Mais s’il pointe du doigt certains comportements et affiche crument sa désillusion envers le politique, le groupe croit toujours en une certaine force collective, issue de la rue, et célèbre dans le titre d’ouverture la puissance des rassemblements populaires et, au détour d’une phrase, de la culture et la musique qui portent les espoirs et soutiennent en des temps difficiles. En cette période, telle constatation universelle, qui parcourt l'ensemble du disque, trouve un écho particulier.
Le groupe reprend aussi ses archétypes familiers de personnages durs à cuire qui ne se laissent pas faire et vont volontiers chercher les embrouilles (« Queen of Suffolk County », « L-EE B-O-Y »), tout en offrant un certain recul sur des comportements poussés à leur paroxysme.
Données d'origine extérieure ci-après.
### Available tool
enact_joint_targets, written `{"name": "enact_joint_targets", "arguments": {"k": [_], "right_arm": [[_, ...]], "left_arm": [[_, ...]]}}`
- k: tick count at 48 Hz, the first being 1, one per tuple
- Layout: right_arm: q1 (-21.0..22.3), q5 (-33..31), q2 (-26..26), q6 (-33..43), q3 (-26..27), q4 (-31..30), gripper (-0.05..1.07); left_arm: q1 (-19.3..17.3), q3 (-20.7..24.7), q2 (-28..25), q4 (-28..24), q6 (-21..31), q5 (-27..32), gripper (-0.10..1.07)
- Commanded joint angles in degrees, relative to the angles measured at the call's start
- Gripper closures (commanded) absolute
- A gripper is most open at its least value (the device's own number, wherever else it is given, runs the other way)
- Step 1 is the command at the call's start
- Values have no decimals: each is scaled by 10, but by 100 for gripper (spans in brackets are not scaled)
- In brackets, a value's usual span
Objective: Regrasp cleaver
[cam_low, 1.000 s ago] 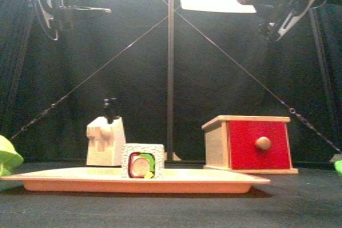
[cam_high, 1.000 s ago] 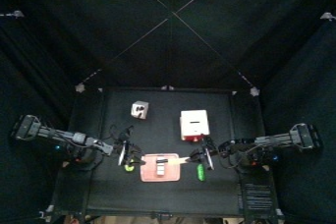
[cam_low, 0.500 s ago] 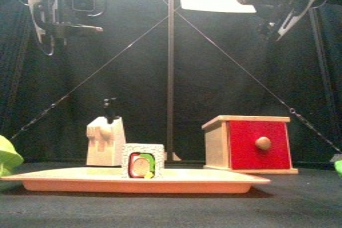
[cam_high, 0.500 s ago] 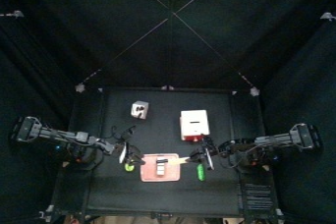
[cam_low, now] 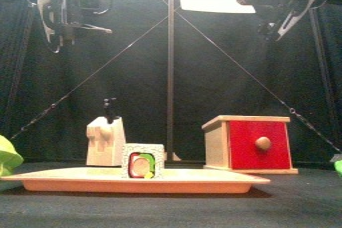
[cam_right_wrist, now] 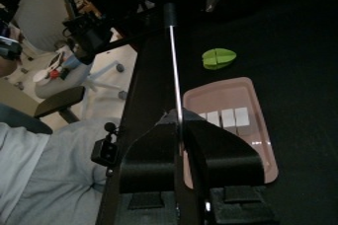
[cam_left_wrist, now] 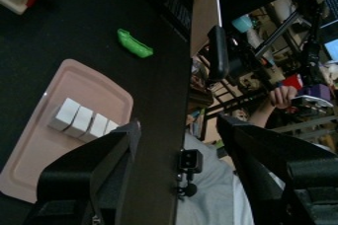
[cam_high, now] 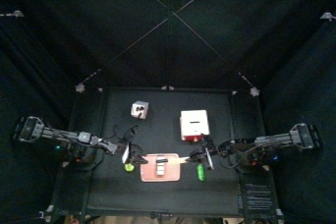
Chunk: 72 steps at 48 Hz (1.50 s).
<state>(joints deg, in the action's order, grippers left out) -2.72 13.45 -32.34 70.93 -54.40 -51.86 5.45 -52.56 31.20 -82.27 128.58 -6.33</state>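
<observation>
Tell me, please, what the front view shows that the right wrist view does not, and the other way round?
Only the front view shows the red box with a wooden frame and the white block standing behind the tray. Only the right wrist view shows the cleaver held edge-on in the right gripper, whose jaws are shut on it, plus a green piece lying on the table beyond the tray. Both share the pink tray and the sushi pieces on it.

Pink tray (cam_low: pixel 80 181) holding sushi (cam_low: pixel 143 161); red-fronted wooden box (cam_low: pixel 249 143) beside.
</observation>
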Motion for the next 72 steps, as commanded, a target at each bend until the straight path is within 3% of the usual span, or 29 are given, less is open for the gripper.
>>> {"name": "enact_joint_targets", "arguments": {"k": [1,6,13,24,37,42,51,63,68,72], "right_arm": [[1,5,-8,-1,5,2,84],[1,4,-8,-1,4,2,84],[1,5,-8,-1,4,2,84],[1,5,-8,1,1,2,84],[1,5,-8,2,0,2,84],[1,5,-8,1,1,2,84],[1,4,-9,0,1,2,84],[1,5,-9,1,2,2,84],[1,5,-9,1,3,2,84],[1,5,-9,0,3,2,84]], "left_arm": [[5,25,-1,-13,-1,6,2],[8,34,-2,-32,-4,13,2],[13,56,0,-155,-4,33,2],[12,91,0,-257,-4,76,2],[13,69,-6,-245,-2,54,2],[14,53,1,-205,0,60,2],[25,25,19,-134,-2,127,2],[127,8,70,-127,5,287,2],[196,1,88,-136,5,330,2],[230,2,99,-148,4,338,2]]}}
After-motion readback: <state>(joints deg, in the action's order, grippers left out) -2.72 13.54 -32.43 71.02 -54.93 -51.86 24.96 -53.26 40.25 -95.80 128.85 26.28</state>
Ainsi, le personnage de « Middle Finger », qui se rebelle contre tout et ne peut s’empêcher d’enfreindre les règles même sans raison est clairement présenté comme un crétin. Pourtant, celui de « Smash Shit up » (le même vingt ans plus tard ?) semble lui répondre directement avec une certaine mélancolie détachée, disant qu’une vie plus rangée est agréable, mais que malgré tout, la vie de hors-la-loi fauché toujours dans les ennuis lui manquent. Une chanson qui parlera peut-être à Mick Jones, l’ancien bassiste des Clash étant accusé dans une autre chanson assez drôle d’avoir volé les desserts du producteur du groupe dans un studio d’enregistrement il y a des années (on sait donc enfin pourquoi les Clash avaient la police sur le dos).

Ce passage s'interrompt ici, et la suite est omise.